A Ordem dos Médicos manifesta a sua profunda preocupação face às notícias tornadas públicas esta semana que dão conta da morte de 10 doentes, nos últimos três anos, enquanto aguardavam cirurgia cardíaca. Se confirmados, estes factos representam uma falha grave na resposta assistencial e colocam em causa princípios essenciais de equidade, qualidade e segurança dos cuidados prestados às pessoas com doença cardíaca, frequentemente em situação de elevada vulnerabilidade clínica.

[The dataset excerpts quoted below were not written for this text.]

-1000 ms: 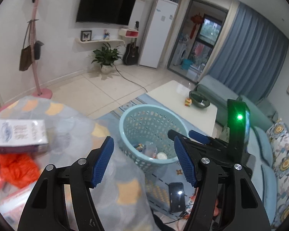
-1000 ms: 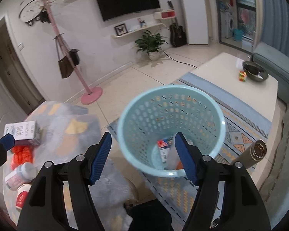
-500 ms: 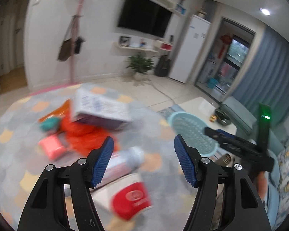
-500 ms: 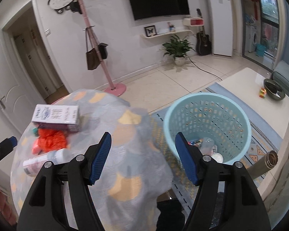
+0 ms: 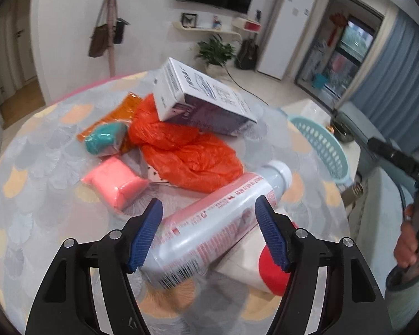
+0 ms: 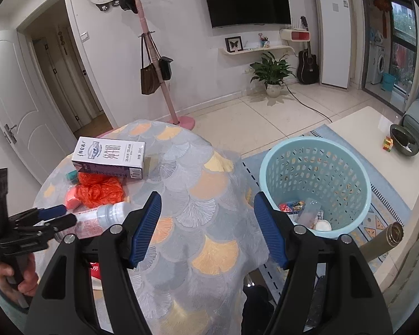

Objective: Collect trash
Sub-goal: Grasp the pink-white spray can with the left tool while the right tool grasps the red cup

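Where trash lies, one bottle (image 5: 218,223), one carton (image 5: 201,97), two hand-held grippers.

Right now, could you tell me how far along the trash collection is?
Partly done: the basket already holds several pieces. In hand: nothing yet, though the open left gripper straddles the bottle. The open right gripper is empty. Left on the table: carton, orange bag, pink packet, teal packet.

Our left tool (image 5: 209,234) gapes wide around a lying white bottle (image 5: 209,229) on the table (image 5: 36,201). Beyond it we see an orange bag (image 5: 192,153) and, farther, a milk carton (image 5: 201,97).
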The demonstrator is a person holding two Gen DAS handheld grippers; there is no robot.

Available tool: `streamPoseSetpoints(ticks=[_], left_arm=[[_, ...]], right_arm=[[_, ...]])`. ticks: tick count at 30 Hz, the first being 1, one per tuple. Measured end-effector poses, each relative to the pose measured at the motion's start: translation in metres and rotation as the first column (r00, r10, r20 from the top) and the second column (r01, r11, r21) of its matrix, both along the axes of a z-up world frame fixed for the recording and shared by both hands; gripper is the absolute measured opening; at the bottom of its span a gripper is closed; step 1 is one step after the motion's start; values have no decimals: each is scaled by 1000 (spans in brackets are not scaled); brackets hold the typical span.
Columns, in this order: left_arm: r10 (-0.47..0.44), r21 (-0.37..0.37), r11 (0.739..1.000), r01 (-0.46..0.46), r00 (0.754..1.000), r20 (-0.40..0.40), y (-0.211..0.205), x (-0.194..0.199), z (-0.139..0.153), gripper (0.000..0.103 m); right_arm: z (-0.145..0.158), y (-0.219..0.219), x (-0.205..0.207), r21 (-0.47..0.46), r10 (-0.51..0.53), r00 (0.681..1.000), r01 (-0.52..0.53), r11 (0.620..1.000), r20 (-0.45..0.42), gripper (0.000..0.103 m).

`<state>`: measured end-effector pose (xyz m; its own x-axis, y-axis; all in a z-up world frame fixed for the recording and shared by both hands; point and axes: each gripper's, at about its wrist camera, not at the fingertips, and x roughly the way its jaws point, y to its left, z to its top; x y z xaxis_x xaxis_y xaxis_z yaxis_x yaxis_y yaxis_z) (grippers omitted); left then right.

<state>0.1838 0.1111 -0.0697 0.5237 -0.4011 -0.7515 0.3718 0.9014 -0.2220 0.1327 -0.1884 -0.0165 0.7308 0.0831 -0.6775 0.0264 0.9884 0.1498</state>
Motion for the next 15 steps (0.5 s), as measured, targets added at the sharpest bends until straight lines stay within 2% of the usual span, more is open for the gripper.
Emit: streamPoseSetpoints(ticks=[3, 6, 9, 15], left_arm=[[-14, 5, 1000, 14, 1000, -10, 1, 7, -3, 72], [-63, 16, 998, 63, 998, -24, -2, 6, -7, 73], [-117, 47, 992, 119, 992, -44, -4, 2, -10, 73], [-150, 107, 981, 160, 984, -94, -17, -1, -21, 71]], right_arm=[[0, 4, -2, 1, 7, 1000, -7, 1000, -5, 65], [-3, 11, 0, -7, 18, 1000, -19, 1000, -19, 65], [-4, 17, -1, -18, 34, 999, -34, 999, -22, 65], [-9, 26, 1, -7, 60, 997, -61, 998, -38, 66]])
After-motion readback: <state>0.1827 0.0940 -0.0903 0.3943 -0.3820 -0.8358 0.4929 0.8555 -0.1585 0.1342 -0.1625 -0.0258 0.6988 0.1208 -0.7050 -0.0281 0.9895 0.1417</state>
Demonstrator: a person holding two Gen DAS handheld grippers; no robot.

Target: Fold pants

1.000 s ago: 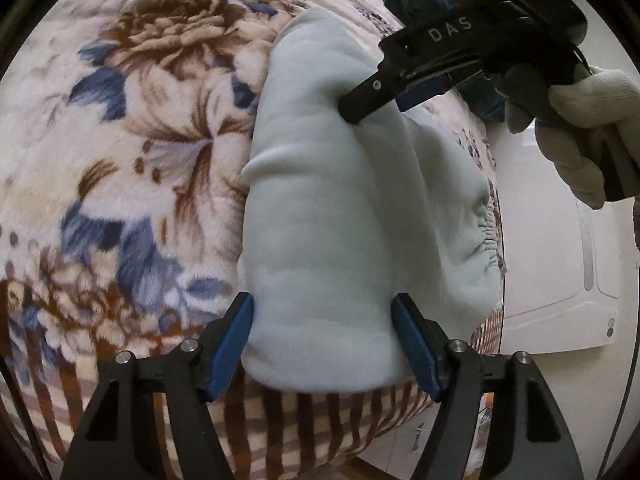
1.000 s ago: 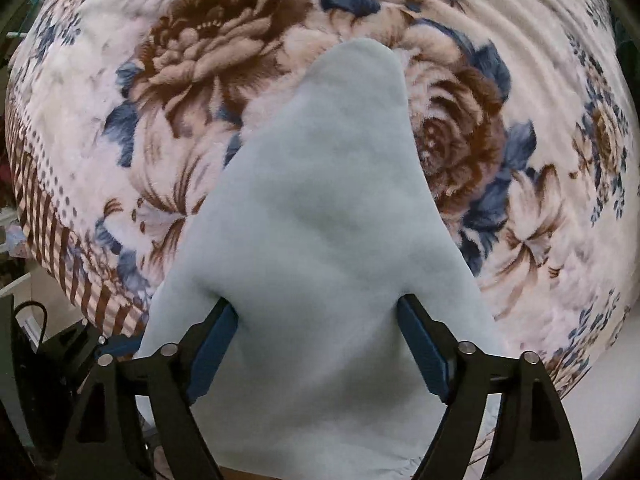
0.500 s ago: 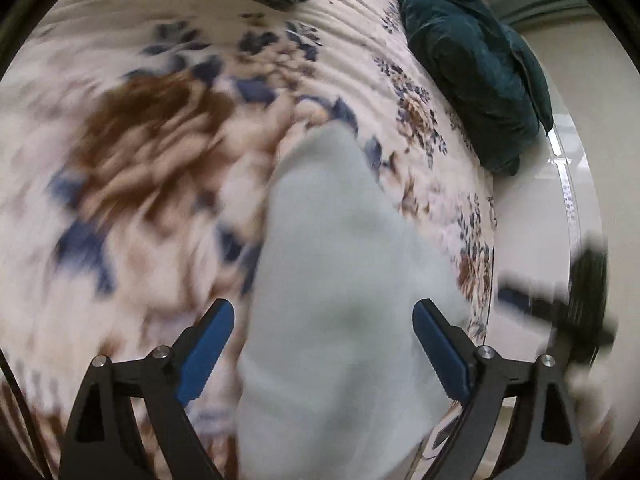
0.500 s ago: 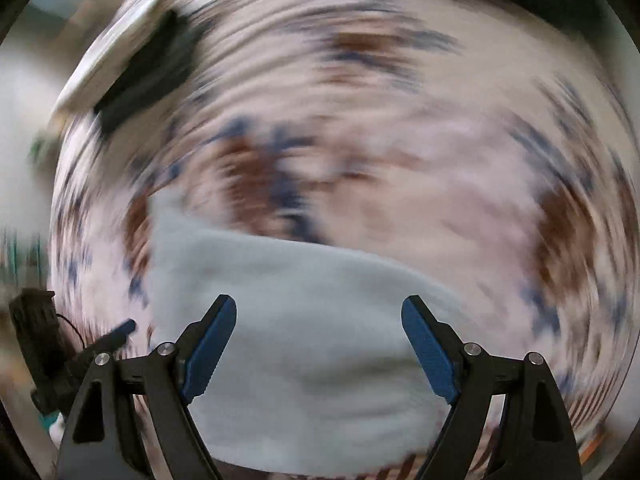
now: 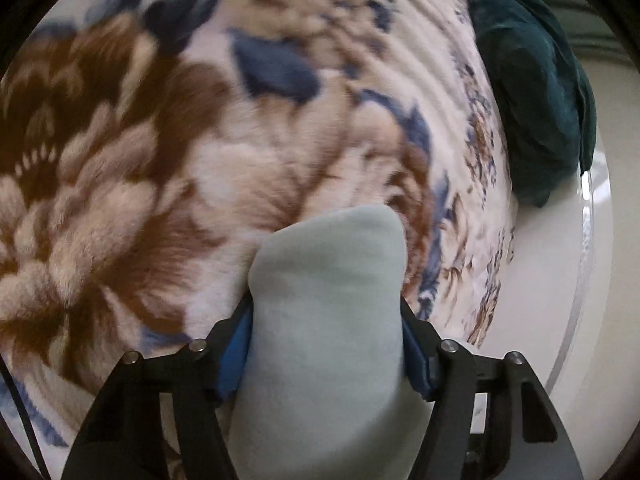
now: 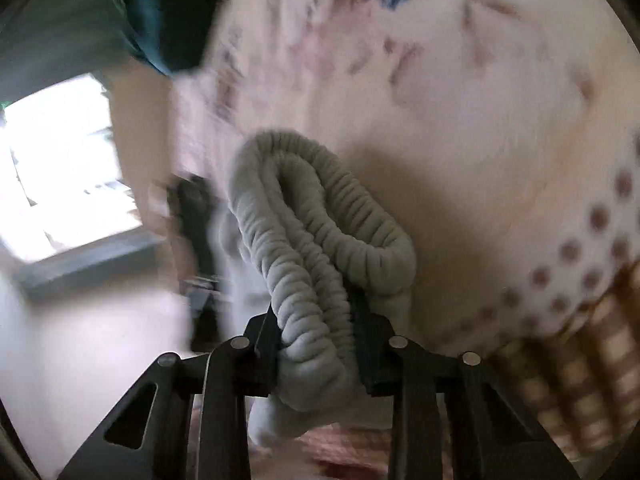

A Ordem dos Médicos enviou um ofício à Direção Executiva do Serviço Nacional de Saúde (DE-SNS) a exigir o apuramento rigoroso e transparente de todos os factos, designadamente a identificação do número de mortes ocorridas em lista de espera, a caracterização clínica dos casos, os tempos médios e máximos de espera e as condições organizativas que possam ter contribuído para estes desfechos.
Este esclarecimento imprescindível deve ser promovido com carácter de absoluta urgência pela DE-SNS, cuja atuação nesta matéria se tem revelado manifestamente insuficiente, bem como pelo Ministério da Saúde, a quem compete assegurar a tutela efetiva, a coordenação estratégica e a responsabilização política das decisões tomadas.
Recorda-se que a Rede Nacional de Referenciação de Cirurgia Cardíaca foi criada para concentrar competências, garantir equipas diferenciadas e assegurar qualidade e segurança clínica. A sua atualização mais recente, em 2023, integrou novas unidades hospitalares, mas qualquer alteração estrutural deve ser sustentada em evidência técnica sólida e acompanhada de recursos humanos adequados.
A escassez de médicos especialistas em cirurgia cardíaca é uma realidade conhecida, o que torna o equilíbrio da rede particularmente sensível a decisões precipitadas ou a constrangimentos orçamentais que infelizmente o Orçamento de Estado de 2026 está a impor em muitas áreas.
A Ordem dos Médicos sublinha que a gestão de listas de espera para procedimentos de elevada complexidade não pode ser tratada como mera variável administrativa. Exige planeamento estratégico e monitorização contínua. Quando um doente com indicação cirúrgica morre antes de ser operado, estamos perante uma possível falha sistémica que tem de ser analisada com seriedade e responsabilidade.
A confiança das pessoas no SNS constrói-se na garantia de que, perante uma doença potencialmente fatal, o sistema responde atempadamente. Essa confiança não pode ser fragilizada.